Please wait 2 minutes for test to complete.
Test will complete after Fri Sep 23 13:02:21 2022
Use smartctl -X to abort test. - It will give you a time when you can check the results. When the time has elapsed, come back and check the results like this:
# smartctl -H /dev/sda
smartctl 7.0 2018-12-30 r4883 [x86_64-linux-3.10.0-693.11.6.el7.x86_64] (local build)
Copyright (C) 2002-18, Bruce Allen, Christian Franke, www.smartmontools.org
=== START OF READ SMART DATA SECTION ===
SMART overall-health self-assessment test result: PASSED - If the test fails you will see something like this:
# smartctl -H /dev/sdb
smartctl 7.0 2018-12-30 r4883 [x86_64-linux-3.10.0-693.11.6.el7.x86_64] (local build)
Copyright (C) 2002-18, Bruce Allen, Christian Franke, www.smartmontools.org
=== START OF READ SMART DATA SECTION ===
SMART overall-health self-assessment test result: FAILED!

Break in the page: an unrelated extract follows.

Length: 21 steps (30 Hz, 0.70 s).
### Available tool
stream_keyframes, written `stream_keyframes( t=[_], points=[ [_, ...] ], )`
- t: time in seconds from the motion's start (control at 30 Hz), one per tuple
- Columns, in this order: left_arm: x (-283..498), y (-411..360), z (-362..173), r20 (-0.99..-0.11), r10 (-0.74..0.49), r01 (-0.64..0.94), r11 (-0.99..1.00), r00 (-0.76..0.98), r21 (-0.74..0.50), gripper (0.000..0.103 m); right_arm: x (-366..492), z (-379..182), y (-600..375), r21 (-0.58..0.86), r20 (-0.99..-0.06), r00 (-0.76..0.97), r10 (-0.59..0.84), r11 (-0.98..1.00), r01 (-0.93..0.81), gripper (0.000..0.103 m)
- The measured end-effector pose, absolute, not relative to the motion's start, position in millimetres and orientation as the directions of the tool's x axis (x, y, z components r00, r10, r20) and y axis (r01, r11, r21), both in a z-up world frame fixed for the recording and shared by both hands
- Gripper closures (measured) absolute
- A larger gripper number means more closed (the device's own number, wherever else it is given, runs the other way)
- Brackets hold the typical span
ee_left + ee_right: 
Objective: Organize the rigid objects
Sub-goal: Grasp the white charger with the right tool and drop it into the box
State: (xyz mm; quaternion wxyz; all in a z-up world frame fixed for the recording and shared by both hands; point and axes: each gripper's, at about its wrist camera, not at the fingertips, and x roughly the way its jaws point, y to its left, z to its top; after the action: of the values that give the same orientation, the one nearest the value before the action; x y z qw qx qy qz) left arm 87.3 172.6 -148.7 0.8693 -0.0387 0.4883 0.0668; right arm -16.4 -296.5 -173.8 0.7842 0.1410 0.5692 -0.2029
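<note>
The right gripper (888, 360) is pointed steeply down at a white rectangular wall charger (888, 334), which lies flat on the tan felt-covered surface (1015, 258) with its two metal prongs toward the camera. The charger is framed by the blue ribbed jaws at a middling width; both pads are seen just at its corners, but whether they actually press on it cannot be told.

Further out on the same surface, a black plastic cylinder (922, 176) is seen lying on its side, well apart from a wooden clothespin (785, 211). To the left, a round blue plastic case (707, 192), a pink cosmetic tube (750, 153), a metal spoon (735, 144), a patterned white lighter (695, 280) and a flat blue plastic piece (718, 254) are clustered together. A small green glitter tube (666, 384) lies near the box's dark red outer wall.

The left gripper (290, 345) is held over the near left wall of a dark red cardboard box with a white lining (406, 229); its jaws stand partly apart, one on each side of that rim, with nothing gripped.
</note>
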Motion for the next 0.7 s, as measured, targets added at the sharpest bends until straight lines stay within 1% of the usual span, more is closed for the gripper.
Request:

Drive failure expected in less than 24 hours. SAVE ALL DATA.
Failed Attributes:
ID# ATTRIBUTE_NAME FLAG VALUE WORST THRESH TYPE UPDATED WHEN_FAILED RAW_VALUE
5 Reallocated_Sector_Ct 0x0033 063 063 140 Pre-fail Always FAILING_NOW 1089 - Looks like you need to replace /dev/sdb
How to Replace the Hard drive
This is what I did to replace the hard drive.
- Install lshw package:
# yum install lshw - Now list hardware of type disk:
# lshw -class disk
You should get way to much info. - Filter the info with grep like so:
# lshw -class disk | grep -A 5 -B 6 /dev/sdb
You should now only get the one drive you are looking for.

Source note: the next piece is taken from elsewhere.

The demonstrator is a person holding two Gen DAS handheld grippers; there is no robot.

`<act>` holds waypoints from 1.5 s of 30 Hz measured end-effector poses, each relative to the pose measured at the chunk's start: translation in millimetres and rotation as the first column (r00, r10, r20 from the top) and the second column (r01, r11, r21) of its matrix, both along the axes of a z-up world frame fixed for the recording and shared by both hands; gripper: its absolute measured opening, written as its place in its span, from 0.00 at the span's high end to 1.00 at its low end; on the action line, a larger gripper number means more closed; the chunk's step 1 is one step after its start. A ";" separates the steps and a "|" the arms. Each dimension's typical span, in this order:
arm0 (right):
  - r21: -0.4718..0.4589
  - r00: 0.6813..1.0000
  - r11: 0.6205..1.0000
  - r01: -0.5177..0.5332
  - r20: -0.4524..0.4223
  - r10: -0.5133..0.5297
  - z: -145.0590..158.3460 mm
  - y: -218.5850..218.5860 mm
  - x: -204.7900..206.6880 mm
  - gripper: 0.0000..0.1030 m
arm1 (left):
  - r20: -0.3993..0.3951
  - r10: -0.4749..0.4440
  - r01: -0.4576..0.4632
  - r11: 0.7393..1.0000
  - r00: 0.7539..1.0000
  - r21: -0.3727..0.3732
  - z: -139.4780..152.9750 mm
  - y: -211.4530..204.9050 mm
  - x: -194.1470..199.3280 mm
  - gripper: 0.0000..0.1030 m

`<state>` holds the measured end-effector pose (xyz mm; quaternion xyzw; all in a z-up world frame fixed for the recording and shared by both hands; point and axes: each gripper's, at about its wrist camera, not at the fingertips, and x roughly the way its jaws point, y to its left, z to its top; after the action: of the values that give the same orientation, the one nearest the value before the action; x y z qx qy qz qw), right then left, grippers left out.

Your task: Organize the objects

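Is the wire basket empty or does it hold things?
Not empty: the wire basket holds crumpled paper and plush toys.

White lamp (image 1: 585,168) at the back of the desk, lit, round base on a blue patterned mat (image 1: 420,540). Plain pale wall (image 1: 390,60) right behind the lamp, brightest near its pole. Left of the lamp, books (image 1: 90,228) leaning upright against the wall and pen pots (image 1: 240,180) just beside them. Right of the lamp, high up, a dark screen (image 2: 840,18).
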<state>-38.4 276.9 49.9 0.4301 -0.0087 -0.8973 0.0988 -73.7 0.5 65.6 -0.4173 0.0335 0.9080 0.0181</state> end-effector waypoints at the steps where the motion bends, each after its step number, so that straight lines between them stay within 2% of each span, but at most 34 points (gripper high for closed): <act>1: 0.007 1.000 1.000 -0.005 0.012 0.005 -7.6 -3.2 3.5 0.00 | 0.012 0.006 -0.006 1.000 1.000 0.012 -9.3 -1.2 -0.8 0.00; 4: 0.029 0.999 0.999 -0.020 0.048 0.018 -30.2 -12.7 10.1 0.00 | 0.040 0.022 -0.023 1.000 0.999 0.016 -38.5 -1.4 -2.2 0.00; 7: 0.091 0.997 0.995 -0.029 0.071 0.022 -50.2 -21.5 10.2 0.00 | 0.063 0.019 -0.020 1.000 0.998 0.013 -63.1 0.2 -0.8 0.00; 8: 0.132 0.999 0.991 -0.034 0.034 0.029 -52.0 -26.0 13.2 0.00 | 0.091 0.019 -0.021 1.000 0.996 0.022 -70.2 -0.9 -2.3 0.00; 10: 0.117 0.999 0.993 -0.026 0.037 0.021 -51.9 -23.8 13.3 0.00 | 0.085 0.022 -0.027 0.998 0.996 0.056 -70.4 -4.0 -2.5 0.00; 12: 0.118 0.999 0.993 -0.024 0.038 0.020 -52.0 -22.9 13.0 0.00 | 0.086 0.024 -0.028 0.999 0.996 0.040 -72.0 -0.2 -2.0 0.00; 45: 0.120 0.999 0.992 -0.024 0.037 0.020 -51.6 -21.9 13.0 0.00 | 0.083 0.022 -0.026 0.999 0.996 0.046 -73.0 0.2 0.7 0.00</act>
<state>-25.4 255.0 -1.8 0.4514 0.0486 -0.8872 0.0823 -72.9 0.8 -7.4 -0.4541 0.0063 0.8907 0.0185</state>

Mine looks like this:# lshw -class disk | grep -A 5 -B 6 /dev/sdb
*-disk:1
description: ATA Disk
product: WDC WD1002FAEX-0
vendor: Western Digital
physical id: 1
bus info: scsi@5:0.0.0
logical name: /dev/sdb
version: 1D05
serial: WD-WCATR1933480
size: 931GiB (1TB)
capabilities: partitioned partitioned:dos
configuration: ansiversion=5 logicalsectorsize=512 sectorsize=512 signature=000cd438
So it looks like I need to replace a 1TB Western Digital. Fortunately this disk is in a two disk raid array.
Remove the HD from the Raid Array
This is what I did to remove the HD from the Raid Array. Before proceeding back up everything. I do a daily offsite backup so am covered in theory.
- Redo the lsblk command from above to confirm which disk is which:
# lsblk
NAME MAJ:MIN RM SIZE RO TYPE MOUNTPOINT
sdb 8:16 0 931.5G 0 disk
└─sdb1 8:17 0 931.5G 0 part
└─md0 9:0 0 931.4G 0 raid1
└─vg_raid-lv_raid 253:4 0 931.4G 0 lvm /mnt/Raid
sdc 8:32 0 931.5G 0 disk
└─sdc1 8:33 0 931.5G 0 part
└─md0 9:0 0 931.4G 0 raid1
└─vg_raid-lv_raid 253:4 0 931.4G 0 lvm /mnt/Raid - Remember that the defective disk in this case is /dev/sdb and the good one is /dev/sdc
- Write all cache to disk:
# sync - Set the disk as failed with mdadm:
# mdadm --manage /dev/md0 --fail /dev/sdb1
This is the failed partition from /dev/sdb.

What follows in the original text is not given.